It brings together the changes in farmland birds on two farms: Loddington, 292ha of Leicestershire, managed by the GWCT since 1991 and Hope Farm, 181ha of Cambridgeshire managed by the RSPB since 1999.

Both farms have done spectacularly well in their bird numbers, compared with other farms covered by bird monitoring surveys in their regions.  If all farms in the East Midlands performed like Loddington, and all farms in East Anglia like Hope Farm, then the farmland bird issues would, basically, be solved.  At both farms the main tools have been use of existing agri-environment schemes. It’s really that simple.

At Loddington, over 20 years, the farmland bird numbers increased by about 50% in the absence of legal predator control of crows, foxes etc. Bird numbers increased more in early years when the unrealistic expense of a full-time gamekeeper was employed on this small farm, but a 50% increase in bird numbers, when all around are losing theirs, is a great achievement.

At Hope Farm, farmland bird numbers trebled in just 10 years. A fantastic achievement. All achieved without predator control.

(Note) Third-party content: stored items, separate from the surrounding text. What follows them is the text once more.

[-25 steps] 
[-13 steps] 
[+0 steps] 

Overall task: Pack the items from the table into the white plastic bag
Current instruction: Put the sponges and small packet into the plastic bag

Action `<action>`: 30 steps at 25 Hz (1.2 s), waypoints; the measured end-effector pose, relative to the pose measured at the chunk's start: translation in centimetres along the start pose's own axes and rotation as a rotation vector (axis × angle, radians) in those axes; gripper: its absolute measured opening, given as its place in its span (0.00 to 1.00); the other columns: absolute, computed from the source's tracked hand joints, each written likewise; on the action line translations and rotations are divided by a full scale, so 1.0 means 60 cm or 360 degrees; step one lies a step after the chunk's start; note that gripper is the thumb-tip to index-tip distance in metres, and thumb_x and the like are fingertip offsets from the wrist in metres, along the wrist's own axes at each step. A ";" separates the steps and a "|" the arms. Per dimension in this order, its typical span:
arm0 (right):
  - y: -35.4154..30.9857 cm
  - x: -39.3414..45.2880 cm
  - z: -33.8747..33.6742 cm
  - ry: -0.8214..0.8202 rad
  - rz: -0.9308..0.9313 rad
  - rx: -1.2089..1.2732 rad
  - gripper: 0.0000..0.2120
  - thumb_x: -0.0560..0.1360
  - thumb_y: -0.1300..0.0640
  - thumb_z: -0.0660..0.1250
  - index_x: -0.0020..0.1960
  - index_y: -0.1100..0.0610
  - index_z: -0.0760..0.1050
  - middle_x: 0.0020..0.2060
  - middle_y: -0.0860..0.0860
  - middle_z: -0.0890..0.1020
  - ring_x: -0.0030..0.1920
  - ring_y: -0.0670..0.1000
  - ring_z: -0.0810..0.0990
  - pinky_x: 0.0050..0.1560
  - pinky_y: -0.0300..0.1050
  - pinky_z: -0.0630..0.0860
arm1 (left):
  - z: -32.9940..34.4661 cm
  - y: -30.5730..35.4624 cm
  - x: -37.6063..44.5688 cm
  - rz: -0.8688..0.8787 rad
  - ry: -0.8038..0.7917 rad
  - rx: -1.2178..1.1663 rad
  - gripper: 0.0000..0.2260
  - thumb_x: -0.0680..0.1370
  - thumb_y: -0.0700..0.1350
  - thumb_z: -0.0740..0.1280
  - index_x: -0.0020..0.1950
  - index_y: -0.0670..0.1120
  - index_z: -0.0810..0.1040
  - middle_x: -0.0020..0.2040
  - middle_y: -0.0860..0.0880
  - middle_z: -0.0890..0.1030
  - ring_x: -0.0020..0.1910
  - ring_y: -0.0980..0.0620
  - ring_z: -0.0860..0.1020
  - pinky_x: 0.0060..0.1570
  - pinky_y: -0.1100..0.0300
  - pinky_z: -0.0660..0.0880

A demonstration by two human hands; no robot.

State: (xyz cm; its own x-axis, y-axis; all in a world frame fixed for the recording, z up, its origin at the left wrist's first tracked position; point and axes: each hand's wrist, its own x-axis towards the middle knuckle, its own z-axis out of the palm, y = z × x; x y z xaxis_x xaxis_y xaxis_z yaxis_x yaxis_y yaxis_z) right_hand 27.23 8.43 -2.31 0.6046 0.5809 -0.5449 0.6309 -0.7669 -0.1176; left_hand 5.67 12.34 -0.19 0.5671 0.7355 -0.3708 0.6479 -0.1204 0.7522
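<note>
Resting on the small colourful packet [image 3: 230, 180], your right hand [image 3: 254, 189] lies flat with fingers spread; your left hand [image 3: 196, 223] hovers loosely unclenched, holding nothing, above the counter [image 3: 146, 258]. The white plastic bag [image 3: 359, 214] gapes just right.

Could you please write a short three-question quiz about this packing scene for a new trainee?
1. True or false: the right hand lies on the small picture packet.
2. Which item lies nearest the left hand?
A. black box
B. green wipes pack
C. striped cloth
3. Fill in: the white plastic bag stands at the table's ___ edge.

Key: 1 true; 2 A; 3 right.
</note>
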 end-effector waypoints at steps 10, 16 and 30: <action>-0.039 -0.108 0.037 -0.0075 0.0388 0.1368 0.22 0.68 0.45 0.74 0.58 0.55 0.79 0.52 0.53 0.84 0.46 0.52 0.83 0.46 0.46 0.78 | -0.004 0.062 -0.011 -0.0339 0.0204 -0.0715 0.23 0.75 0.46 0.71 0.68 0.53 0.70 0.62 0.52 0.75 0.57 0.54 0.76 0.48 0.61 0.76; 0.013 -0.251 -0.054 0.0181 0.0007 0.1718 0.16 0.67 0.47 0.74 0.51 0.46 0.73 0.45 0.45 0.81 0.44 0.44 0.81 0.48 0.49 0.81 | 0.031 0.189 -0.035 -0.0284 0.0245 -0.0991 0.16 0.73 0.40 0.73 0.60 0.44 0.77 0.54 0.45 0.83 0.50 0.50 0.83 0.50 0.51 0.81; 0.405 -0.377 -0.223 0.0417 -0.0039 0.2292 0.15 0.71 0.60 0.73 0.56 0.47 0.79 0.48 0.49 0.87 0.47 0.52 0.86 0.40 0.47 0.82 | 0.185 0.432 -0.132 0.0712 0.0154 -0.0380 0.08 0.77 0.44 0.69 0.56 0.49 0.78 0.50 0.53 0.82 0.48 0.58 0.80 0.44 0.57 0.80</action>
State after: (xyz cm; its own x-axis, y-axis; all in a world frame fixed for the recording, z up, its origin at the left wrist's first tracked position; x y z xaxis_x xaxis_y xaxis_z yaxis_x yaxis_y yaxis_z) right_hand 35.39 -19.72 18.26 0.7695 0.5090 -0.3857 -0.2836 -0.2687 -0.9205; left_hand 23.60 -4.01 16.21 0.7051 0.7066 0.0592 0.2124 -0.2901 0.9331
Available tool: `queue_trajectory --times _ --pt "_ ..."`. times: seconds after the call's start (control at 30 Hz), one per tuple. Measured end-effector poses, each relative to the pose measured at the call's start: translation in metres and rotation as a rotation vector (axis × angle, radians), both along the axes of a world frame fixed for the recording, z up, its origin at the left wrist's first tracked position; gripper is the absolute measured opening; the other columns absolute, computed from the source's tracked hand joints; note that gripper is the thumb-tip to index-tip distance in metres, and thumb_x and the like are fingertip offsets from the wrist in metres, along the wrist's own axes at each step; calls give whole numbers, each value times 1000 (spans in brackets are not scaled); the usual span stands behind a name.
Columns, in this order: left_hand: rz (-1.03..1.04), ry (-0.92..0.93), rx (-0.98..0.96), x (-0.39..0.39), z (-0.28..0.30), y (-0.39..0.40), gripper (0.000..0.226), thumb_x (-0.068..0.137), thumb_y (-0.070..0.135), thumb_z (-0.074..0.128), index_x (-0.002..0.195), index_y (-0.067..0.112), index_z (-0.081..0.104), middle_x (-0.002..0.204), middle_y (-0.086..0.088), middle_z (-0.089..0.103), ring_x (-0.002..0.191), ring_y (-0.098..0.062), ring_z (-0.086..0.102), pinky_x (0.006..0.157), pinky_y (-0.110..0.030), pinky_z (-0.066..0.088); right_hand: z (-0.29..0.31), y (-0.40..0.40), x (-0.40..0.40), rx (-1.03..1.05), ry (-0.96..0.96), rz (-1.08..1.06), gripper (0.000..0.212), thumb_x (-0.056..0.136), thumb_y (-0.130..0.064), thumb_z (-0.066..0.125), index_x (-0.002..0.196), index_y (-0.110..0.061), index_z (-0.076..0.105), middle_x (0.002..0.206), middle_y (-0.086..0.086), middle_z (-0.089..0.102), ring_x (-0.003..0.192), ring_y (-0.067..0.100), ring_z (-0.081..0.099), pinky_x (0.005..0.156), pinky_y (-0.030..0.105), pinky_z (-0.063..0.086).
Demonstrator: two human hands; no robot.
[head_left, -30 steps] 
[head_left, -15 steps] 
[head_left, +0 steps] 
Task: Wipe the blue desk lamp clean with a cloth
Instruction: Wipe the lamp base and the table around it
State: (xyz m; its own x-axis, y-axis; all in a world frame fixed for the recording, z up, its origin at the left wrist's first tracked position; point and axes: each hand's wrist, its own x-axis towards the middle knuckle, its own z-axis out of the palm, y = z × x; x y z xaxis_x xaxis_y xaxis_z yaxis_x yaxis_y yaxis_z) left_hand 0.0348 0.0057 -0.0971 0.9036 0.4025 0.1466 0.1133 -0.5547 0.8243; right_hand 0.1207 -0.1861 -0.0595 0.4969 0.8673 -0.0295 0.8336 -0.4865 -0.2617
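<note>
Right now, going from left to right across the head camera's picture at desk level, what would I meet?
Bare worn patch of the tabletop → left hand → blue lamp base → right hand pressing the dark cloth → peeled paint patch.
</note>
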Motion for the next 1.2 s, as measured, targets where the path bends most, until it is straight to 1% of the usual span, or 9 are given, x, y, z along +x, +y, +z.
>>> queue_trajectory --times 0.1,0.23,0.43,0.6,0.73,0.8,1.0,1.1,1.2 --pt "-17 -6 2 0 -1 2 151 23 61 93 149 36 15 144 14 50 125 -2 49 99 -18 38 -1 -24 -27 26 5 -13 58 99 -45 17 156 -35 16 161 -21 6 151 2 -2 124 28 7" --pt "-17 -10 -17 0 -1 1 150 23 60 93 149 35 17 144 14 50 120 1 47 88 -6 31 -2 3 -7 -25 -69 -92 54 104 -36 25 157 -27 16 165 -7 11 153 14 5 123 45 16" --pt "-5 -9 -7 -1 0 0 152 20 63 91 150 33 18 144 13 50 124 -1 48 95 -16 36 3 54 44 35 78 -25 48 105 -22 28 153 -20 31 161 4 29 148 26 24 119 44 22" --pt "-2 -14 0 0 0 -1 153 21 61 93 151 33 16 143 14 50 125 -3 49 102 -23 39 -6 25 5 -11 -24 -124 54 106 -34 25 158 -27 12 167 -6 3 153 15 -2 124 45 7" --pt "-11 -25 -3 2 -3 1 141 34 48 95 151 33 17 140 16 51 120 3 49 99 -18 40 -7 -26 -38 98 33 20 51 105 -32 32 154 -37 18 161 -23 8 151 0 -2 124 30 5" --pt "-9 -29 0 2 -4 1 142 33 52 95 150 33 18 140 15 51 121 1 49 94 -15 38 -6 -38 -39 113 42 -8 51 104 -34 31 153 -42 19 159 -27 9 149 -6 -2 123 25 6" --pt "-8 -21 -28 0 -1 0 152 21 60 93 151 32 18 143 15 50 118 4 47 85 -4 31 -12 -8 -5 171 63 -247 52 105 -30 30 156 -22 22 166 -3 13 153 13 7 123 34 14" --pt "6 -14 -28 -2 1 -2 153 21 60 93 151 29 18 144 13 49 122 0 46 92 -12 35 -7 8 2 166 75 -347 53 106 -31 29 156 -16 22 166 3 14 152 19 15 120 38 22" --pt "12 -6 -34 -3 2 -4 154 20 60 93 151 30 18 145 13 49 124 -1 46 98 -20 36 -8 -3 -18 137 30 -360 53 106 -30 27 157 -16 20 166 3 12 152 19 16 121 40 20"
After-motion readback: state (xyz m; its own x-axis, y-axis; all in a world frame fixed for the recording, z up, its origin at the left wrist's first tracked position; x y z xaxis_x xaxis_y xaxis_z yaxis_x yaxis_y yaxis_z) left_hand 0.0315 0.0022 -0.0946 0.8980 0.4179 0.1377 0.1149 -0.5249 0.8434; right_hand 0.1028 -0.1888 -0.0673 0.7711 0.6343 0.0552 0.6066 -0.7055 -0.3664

And if we were to delve deeper into the figures, then Hope Farm does better on the increase in Farmland Bird Index, Farmland Specialist index, Biodiversity Action Plan index and the Birds of Conservation Concern Red List index. In other words, the RSPB farm is consistently better at increasing the numbers of endangered and decreasing farmland birds whereas the GWCT farm does best on non-threatened and non-declining species. Both are admirable, but one is more admirable than the other.

I only put it quite as baldly as that because we have had the GWCT extolling the results at Loddington for so many years that they do have to be put in context. The end densities of farmland birds (see Table 2 if you won’t take my word for it) are higher at Hope Farm than at Loddington – so it isn’t, as might otherwise be surmised, that Loddington was so good in the first place that it was difficult to improve – the Hope Farm results overtook those of Loddington by some way.

Although the paper contains quite a lot of discussion about the role of predators in these stories, a decent referee would have cut a lot of that out since there were no studies of predation involved in this new paper.

It does appear to have been more difficult to increase bird numbers at Loddington than at Hope Farm, or at least so the GWCT found it, and that may be because of more woodland (perhaps making some areas of the farm, near to woodland, less attractive for some open-country species), or it might be that the woodlands harboured predators, or it might be that the woodlands harboured lots of hungry pheasants who were competing with proper farmland birds. Or it might be lots of other things. It might even be that more woodland means more pheasants which artificially increases predator numbers. Who knows?

Maybe GWCT and RSPB should swap farms to see what happens – that would be really interesting over another 10 years.

But the take-home message from this study is that the decline in farmland birds, which continues, is not inevitable – it is a choice. It is a choice made by the farming industry and government.  Either could, at any time over the last couple of decades, or starting today, fix the decline in farmland birds very easily. We are pouring hundreds of millions of pounds into farmers’ pockets in environmental payments every year, and what we get for our money is continued decline in farmland wildlife.  These two examples show that a bit of good habitat scattered around the food-producing areas of a productive farm, can bring the wildlife back. Why not?

Liz Truss – why not get on and do it?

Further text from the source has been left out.